寂しい...書店の街・池袋を引っ張った「リブロ」が間もなく閉店

2015年6月 4日 06:00

東京・池袋の大型書店リブロが、2015年7月20日をもって閉店する。入居する西武百貨店との出店契約が満了するためだ。個性的な売場で時代をリードした書店だけに、営業終了を惜しむ声が上がっている。
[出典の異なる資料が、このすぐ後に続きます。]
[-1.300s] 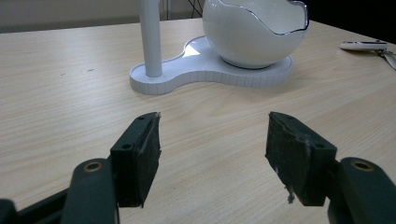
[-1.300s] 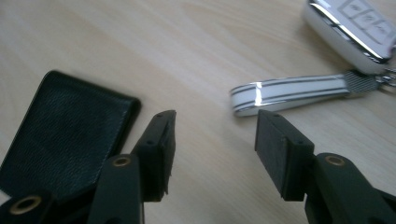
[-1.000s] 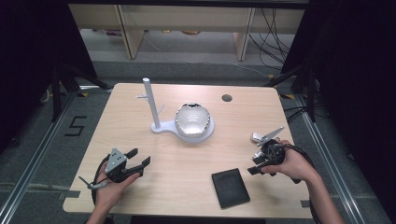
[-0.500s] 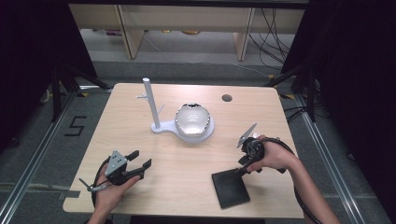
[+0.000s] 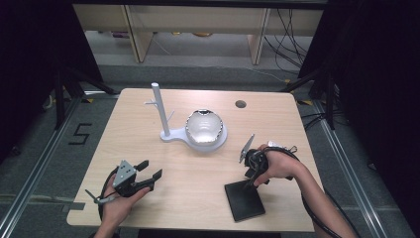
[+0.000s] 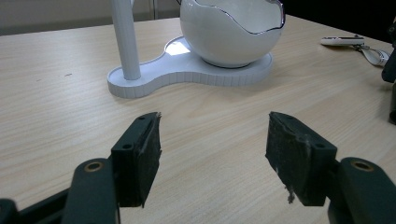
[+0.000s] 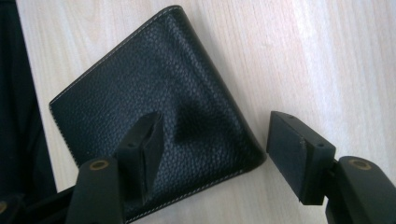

池袋本店は2009年10月に大幅リニューアルした。カラーによるゾーニングは「分かりやすい」と利用者に好評で、改装前と比べて客足は明らかに増えていた。その6年後に閉店するとは誰も想像できなかっただろう。

リブロ池袋本店(編集部撮影)
リブロ池袋本店(編集部撮影)

80年代の日本で最も輝いていた書店

リブロが誕生したのは1975年のこと。増床したばかりの西武池袋本店11階で営業を開始する。まだ「西武ブックセンター」という名前だった。
最初の売場面積は300坪。ニューアカデニズムや精神世界など個性的な品揃えは、12階の西武美術館とともに「文化の西武」のイメージを高める。
1979年には500坪の大増床に踏み切り、地域一番店に成長する。美術書、児童書、演劇書、コミック、そして詩の本の店「ぽえむぱろうる」などのコーナーを擁し、読書の虫を池袋に惹きつけた。

書店チェーンとして全国展開を進め、1988年度の売上高は166億円、33店舗に達する。書店小売業では丸善、紀伊国屋書店、有隣堂に次ぐ4位だった。そして翌1989年には現在の別館(当時の名称はSMA館)へ移動する。
しかしバブル崩壊でセゾングループは解体。リブロは現在、出版取次大手の日本出版販売(日販)の100%子会社となっている。

一方、同じグループだった西武百貨店は、2006年にセブン&アイ・ホールディングスに買収される。会長の鈴木敏文氏は日販のライバル、トーハン出身だ。
出版業界紙「新文化」の2015年3月4日付け記事によると、西武池袋本店で営業するリブロの存続問題は以前にも浮上したことがあり、2014年夏頃から賃貸契約の話は出ていたという。

実は西武池袋本店内にはもう一つ本屋がある。2010年9月にオープンした三省堂書店だ。売場面積はリブロより狭いが、1つの百貨店に2つの書店が同居するのは珍しい。

池袋の書店はジュンク堂の1人勝ちか

池袋は東京有数の書店の街だった。1980年代、洋書に強い「新栄堂書店」は東口、人文・社会系の本の総本山だった「芳林堂書店」は西口、大阪発の書店チェーン「旭屋書店」は東武百貨店池袋本店、学習参考書も手がける「三省堂書店」は池袋パルコに、それぞれ店を構えた。

このうち新栄堂書店は店をたたみ、芳林堂書店は向かいのビルに場所を移しコミックだけ扱う。
三省堂書店は1990年代に一度池袋から撤退したものの、再進出を果たしたのは先述の通りだ。

新栄堂書店のあった場所はマツモトキヨシに。
新栄堂書店のあった場所はマツモトキヨシに。
芳林堂書店のコミックプラザ。
芳林堂書店のコミックプラザ。
三省堂書店は池袋パルコ5階にあった。
三省堂書店は池袋パルコ5階にあった。

現在の池袋で最も大きな本屋は、リブロ池袋本店と明治通りを隔てた向かいにある「ジュンク堂書店」だ。1997年に1000坪で出店し、2001年に当時日本最大の2000坪に増床した。リブロで働いていた書店員の中には、ジュンク堂に転職した者もいる。
週末ともなれば店内は大勢の来場客で賑わい、5、6分待ちの行列ができることも珍しくない。

ジュンク堂書店池袋本店
ジュンク堂書店池袋本店

リブロそのものはまだまだ元気だ。2015年4月に埼玉県の新ショッピングモール「ららぽーと富士見」に出店したばかり。池袋でも別の場所で再開できないか物件を探しているという。